Primal food purveyor Bedrock Eats opening new Downtown location

A local paleo foods company enjoying fast success since its founding less than two years ago is opening a kitchen, market and café on South Main Street in Downtown Memphis.

Brandi Marter is the woman behind Bedrock Eats and Sweets, a paleo/primale/whole foods business dedicated to “real foods”: nothing processed, refined or modified.

Marter is quick to acknowledge the biggest problem with the paleo diet.

“It’s hard,” she said. “There’s no part of it that’s easy. You have to be really committed.”

Committing to a diet is hard enough for most people but when you have to make your own ketchup or spend $80 buying 14 different ingredients to make a mediocre brownie, it can be impossible. That’s where Bedrock Eats comes in, and where the former pastry chef found the concept for her business.

“Maybe I can help these people that are walking away, and find a way for them to stay with it without spending a gazillion dollars trying to eat this way,” she said.

The company makes meals fresh daily and delivers them by noon to clients who have pre-ordered. It also has grab-n-go kiosks located throughout Memphis where patrons can pick up meals and sweet treats while staying on their paleo plans. Because she buys and cooks in bulk, Marter is able to keep down the high costs associated with paleo dieting.

Bedrock Eats and Sweets should open in March at 327 S. Main, in the former Frank’s Market and Deli space. Initially, the Downtown location will serve as the company’s primary kitchen and as another pick-up location, but she plans to open café service and a community market this summer.

Marter has been operating out of YoLo Midtown’s kitchen and will maintain the Bedrock grab-n-go case there. The move Downtown shouldn’t affect her customers – which she said are all over the city – because most of them have food delivered.
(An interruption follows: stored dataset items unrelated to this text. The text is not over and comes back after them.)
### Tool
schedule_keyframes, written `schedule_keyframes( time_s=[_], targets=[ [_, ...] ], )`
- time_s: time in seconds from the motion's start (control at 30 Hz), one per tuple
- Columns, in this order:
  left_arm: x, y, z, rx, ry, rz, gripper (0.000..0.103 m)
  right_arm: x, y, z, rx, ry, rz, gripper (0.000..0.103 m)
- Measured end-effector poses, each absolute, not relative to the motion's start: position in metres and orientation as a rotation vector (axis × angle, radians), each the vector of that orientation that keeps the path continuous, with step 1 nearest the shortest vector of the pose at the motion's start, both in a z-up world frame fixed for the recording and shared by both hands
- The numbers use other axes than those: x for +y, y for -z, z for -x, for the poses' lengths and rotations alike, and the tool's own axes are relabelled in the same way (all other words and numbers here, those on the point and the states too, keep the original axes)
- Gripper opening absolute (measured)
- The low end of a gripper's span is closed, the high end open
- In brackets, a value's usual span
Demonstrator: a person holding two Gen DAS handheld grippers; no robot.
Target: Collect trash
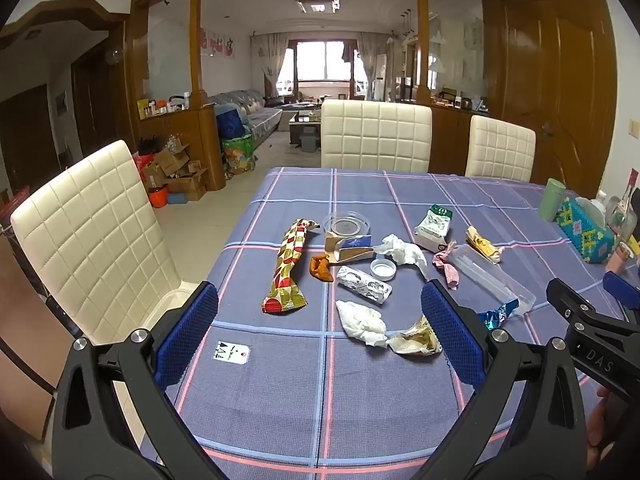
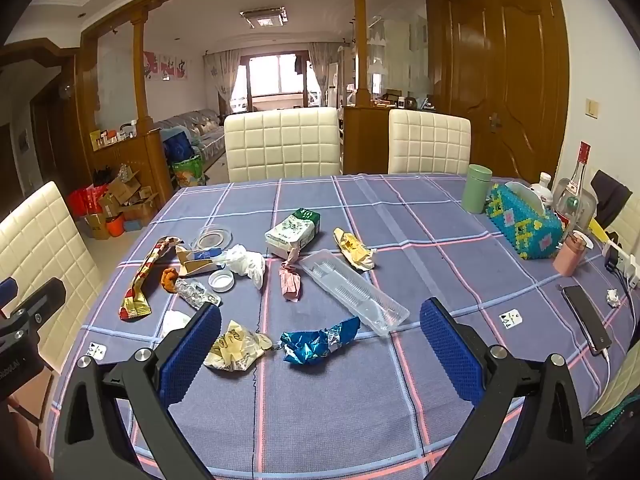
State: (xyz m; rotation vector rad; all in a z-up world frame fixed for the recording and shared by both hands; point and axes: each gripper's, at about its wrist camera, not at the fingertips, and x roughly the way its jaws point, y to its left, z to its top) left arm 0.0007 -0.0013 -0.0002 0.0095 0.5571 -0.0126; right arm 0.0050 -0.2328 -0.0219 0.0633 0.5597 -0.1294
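Note:
Trash lies scattered on the blue plaid tablecloth point(image 1: 360, 400). In the left wrist view: a long red-and-gold wrapper point(image 1: 289, 266), a crumpled tissue point(image 1: 362, 322), a cream wrapper point(image 1: 414, 340), a foil blister pack point(image 1: 364, 284), a white cap point(image 1: 383, 269) and orange peel point(image 1: 321, 267). In the right wrist view: a blue foil wrapper point(image 2: 318, 340), the cream wrapper point(image 2: 236, 346), a clear plastic tray point(image 2: 354, 290), a pink wrapper point(image 2: 290, 282) and a green-white pack point(image 2: 294, 232). My left gripper point(image 1: 320, 312) is open and empty above the near trash. My right gripper point(image 2: 320, 334) is open and empty, hovering around the blue foil.
Cream quilted chairs point(image 1: 376, 136) stand at the far side and one point(image 1: 92, 236) at the left. A green cup point(image 2: 476, 188), a beaded tissue box point(image 2: 522, 220), bottles point(image 2: 574, 188), a pink cup point(image 2: 570, 254) and a phone point(image 2: 586, 318) sit at the table's right edge. A glass ashtray point(image 1: 346, 224) sits mid-table.

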Motion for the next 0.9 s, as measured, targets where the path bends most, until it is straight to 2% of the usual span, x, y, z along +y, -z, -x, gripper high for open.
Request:
schedule_keyframes(
  time_s=[0.9],
  targets=[
    [0.0009, 0.0016, -0.0030, 0.555, 0.012, -0.010, 0.100, -0.2306, 0.0241, -0.0061, 0.559, 0.134, -0.057, 0.097]
  ],
)
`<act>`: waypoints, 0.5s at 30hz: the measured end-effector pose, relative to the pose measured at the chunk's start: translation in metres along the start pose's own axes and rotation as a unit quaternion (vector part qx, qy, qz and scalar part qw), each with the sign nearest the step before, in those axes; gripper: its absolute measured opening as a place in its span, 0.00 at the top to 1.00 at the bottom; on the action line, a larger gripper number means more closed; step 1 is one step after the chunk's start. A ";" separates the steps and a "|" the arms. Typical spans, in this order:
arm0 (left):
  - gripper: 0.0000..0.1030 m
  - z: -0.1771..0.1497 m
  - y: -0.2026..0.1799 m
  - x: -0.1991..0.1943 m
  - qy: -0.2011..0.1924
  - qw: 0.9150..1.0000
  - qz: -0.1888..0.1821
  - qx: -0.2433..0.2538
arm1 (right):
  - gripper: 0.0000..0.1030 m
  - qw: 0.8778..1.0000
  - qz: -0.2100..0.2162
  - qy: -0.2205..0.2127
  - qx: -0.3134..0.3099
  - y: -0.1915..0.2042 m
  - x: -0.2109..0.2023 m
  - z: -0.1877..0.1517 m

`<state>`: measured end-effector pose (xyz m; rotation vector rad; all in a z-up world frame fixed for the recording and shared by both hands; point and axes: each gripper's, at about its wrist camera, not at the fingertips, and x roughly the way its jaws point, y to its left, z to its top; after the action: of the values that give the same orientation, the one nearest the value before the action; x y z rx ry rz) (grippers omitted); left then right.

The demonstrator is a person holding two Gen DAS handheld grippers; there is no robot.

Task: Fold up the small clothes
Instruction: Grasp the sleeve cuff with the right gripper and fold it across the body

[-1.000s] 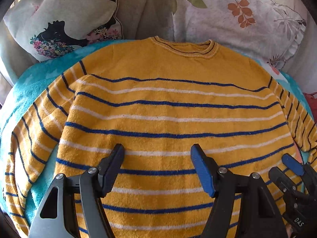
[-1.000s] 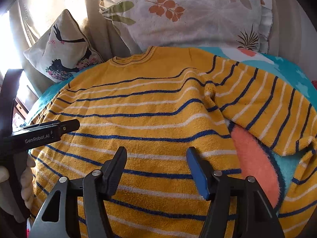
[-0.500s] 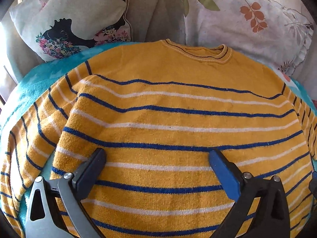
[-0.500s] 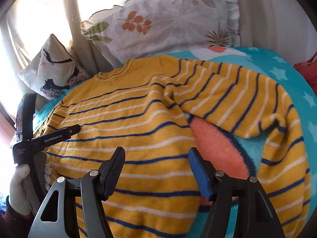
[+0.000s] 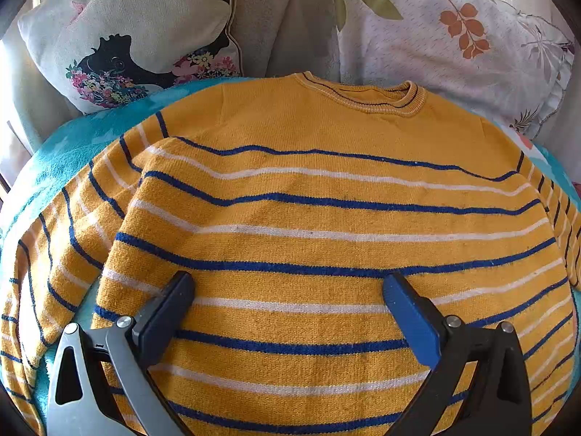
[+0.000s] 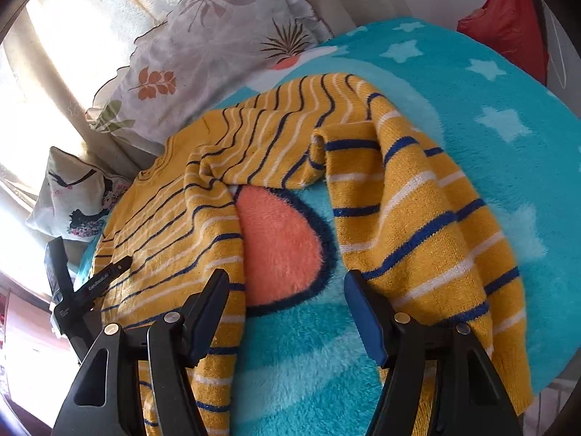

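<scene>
The yellow striped sweater [image 5: 312,239] lies front-up and mostly flat on a teal star blanket [image 6: 490,116], collar toward the pillows [image 5: 454,36]; in the right wrist view its right sleeve [image 6: 417,210] loops out to the side in a loose arc, bunched near the shoulder, with the cuff end close under the right tool [image 6: 287,305]. Both tools hold nothing: the left tool [image 5: 287,298] hovers over the lower body panel with its jaws spread wide, and the right tool, also spread, sits above the gap between body and sleeve. The step in hand looks like the first sleeve fold — bringing that right sleeve in across the chest. To do it well, I would pinch the sleeve near the cuff, taking both knit layers and none of the fluffy blanket beneath, then lift only enough to clear the body and lay it straight across, stripes roughly in line. The left tool could press lightly on the body near the right shoulder seam to stop the whole garment sliding — soft knit on plush fabric probably drags easily. The bunching at the shoulder ought to be smoothed before the sleeve is set down, or the fold will sit lumpy.
</scene>
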<state>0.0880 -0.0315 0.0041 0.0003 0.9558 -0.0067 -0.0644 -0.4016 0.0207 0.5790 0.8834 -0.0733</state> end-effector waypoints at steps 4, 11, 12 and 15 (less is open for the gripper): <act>0.00 0.000 0.000 0.000 0.000 1.000 0.000 0.000 | 0.32 0.982 -0.169 -0.088 -0.014 -0.016 -0.018 0.018; 0.00 0.000 0.000 0.000 0.000 1.000 0.000 0.000 | 0.30 0.995 -0.015 -0.036 0.095 -0.055 -0.025 0.016; 0.00 0.000 0.000 0.000 0.000 1.000 0.000 0.000 | 0.30 0.994 -0.006 -0.030 0.105 -0.054 -0.021 0.014; 0.00 0.000 0.000 0.000 0.000 1.000 0.000 0.000 | 0.30 0.992 -0.010 -0.044 0.116 -0.053 -0.017 0.012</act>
<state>0.0880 -0.0312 0.0043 -0.0005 0.9555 -0.0064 -0.0824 -0.4553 0.0156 0.7782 0.8005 -0.2202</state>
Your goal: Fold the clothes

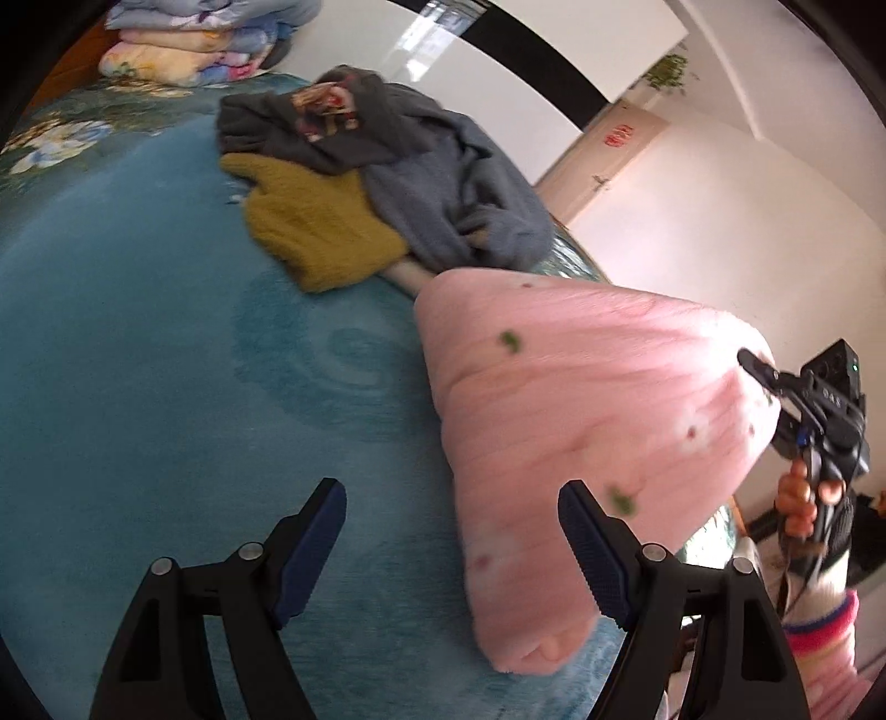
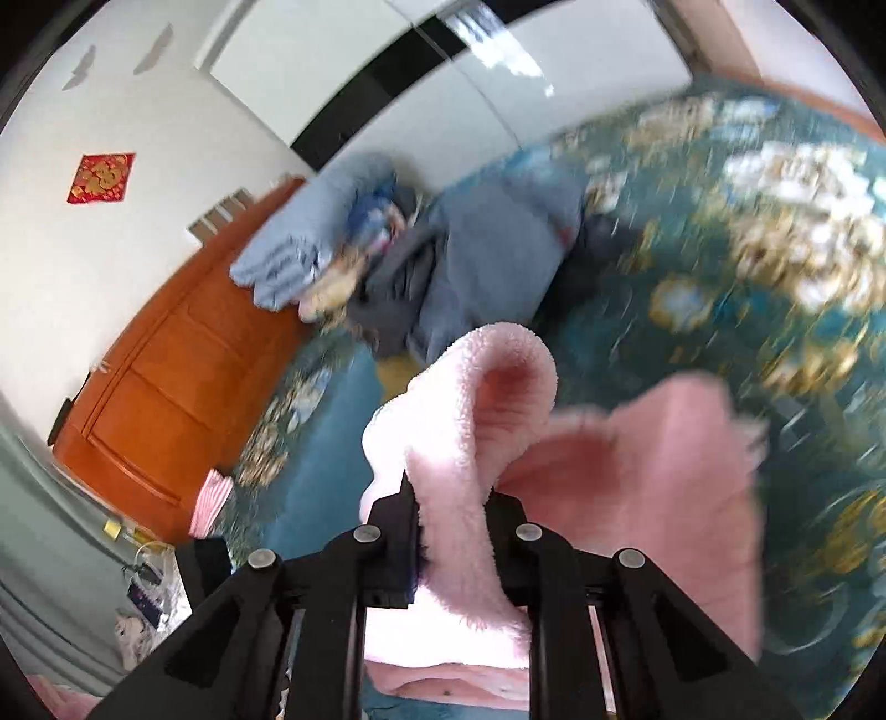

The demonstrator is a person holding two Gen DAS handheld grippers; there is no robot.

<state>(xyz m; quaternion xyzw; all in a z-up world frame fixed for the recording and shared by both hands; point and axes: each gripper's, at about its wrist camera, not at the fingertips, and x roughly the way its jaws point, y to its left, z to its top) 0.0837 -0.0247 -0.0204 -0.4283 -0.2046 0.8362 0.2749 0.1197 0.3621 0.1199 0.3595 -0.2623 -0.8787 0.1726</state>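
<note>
Fluffy pink garment (image 2: 459, 498), green-flecked, bunched, lifted off bed (image 1: 138, 360)

1. A bedroom in a home: a bed under a teal floral bedspread (image 1: 138, 343) fills the space ahead of the left claw.
2. Folded quilts (image 1: 183, 50) are stacked far ahead and to the left of that claw.
3. Unfolded clothes (image 1: 376, 183) are heaped straight ahead of it.
4. An orange wooden wardrobe (image 2: 166, 387) and a red paper wall decoration (image 2: 101, 177) lie left of the right claw.
</note>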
The new spot will allow Bedrock to grow even more. The food is gluten free but can’t be officially labeled that way because it cooks in a facility that uses gluten. With the new space and production permits, Marter can ship her products out of state and stock in grocery stores.

Bedrock currently has four employees, including Marter, but that number will increase to six when the build-out is finished in March. The restaurant operation will add employees, as well.

The Crossfit Connection
Marter, 34, began following a paleo diet even though she admits to thinking it was silly at first. She is an avid CrossFit athlete, and saw extreme changes in her performance and overall health after strictly adhering to the plan.

Then she witnessed a remarkable transformation. Her father suffers from several serious health conditions including congestive heart failure and diabetes, so she decided to see what a 100 percent paleo diet might do for him.

“He went from not being able to get off the couch to not wearing his glasses anymore because his diabetes wasn’t hurting his eyes,” she said. “It became really apparent that the diet was important, not just as a way to lose weight or a way to eat, but as a way to heal yourself.”

CrossFit gyms prescribe a paleo diet to their athletes, and many of Bedrock’s customers come from the exercise philosophy’s community. Bedrock stocks grab-and-go kiosks at multiple CrossFit gyms throughout town, and the new location in South Main is just down the street from CrossFit Hit and Run.

But Marter said the business has extended past the CrossFit boundary.

“It’s way beyond just the CrossFit community now,” she said. “People with Celiac, who are gluten-free, whole-foodies and folks who just want to eat better have come around to Bedrock recently. It just works.”